Is it ever good news when taxes go up? Maybe only in the funhouse world of President Trump’s trade policy.
On July 23, Trump said he had reached a trade deal with Japan that will involve a 15% tariff Americans pay to import Japanese cars and other products. Before Trump took office in January, the average import tax on Japanese products was 1.6%. So Trump has raised the tax on Japanese products by 13.4 percentage points.
Markets rejoiced on the news. The S&P 500 (^GSPC) index jumped nearly a point the day Trump announced the Japan deal, to close at a new record high. Japan’s Nikkei index jumped as well. It’s not that investors love higher taxes. It’s that many thought Trump’s new tariff on Japanese imports would settle at 20% or higher, and 25% for cars. So a 15% tax beat expectations, in the market’s familiar parlance.

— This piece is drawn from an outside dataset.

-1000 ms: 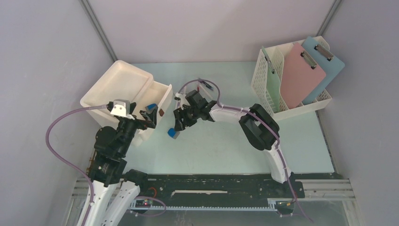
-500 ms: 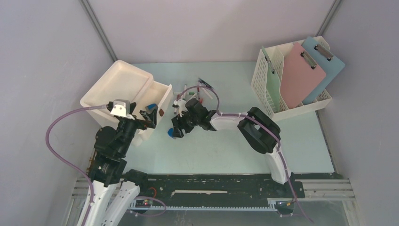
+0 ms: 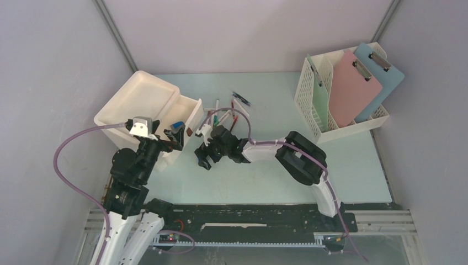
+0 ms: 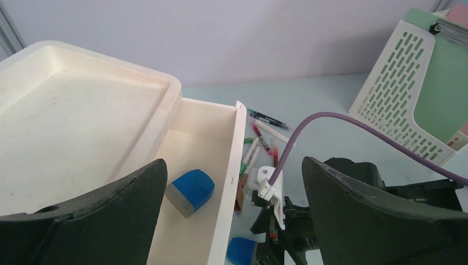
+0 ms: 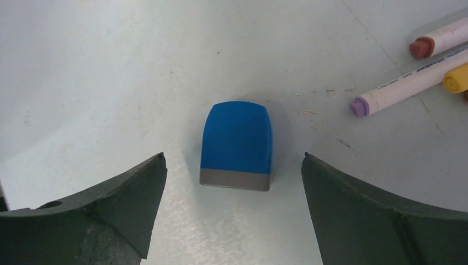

Read more: What Trump’s tariffs mean for the economy and your wallet
Investors think a similar deal with the European Union could be in the offing, especially since Trump’s newest deadline for reaching trade deals with partners is Aug. 1. Trump played down the odds of an EU deal on July 25, but markets still drifted upward. Trump seems to be in a dealmaking mood, and markets have stopped quaking on every downbeat utterance from Trump.
But taxes are still going up — substantially. For those lacking a scorecard to track Trump’s confusing trade war, here’s where things stand: When Trump came into office, the average tax on imports was about 2.5%. Trump has added a new “baseline” tariff of 10% to that, for most imports. For the few countries that have made deals with Trump so far, the baseline is 15% to 20%. In addition to Japan, that includes a 19% tariff on imports from Indonesia and the Philippines and a 20% tariff on Vietnamese imports.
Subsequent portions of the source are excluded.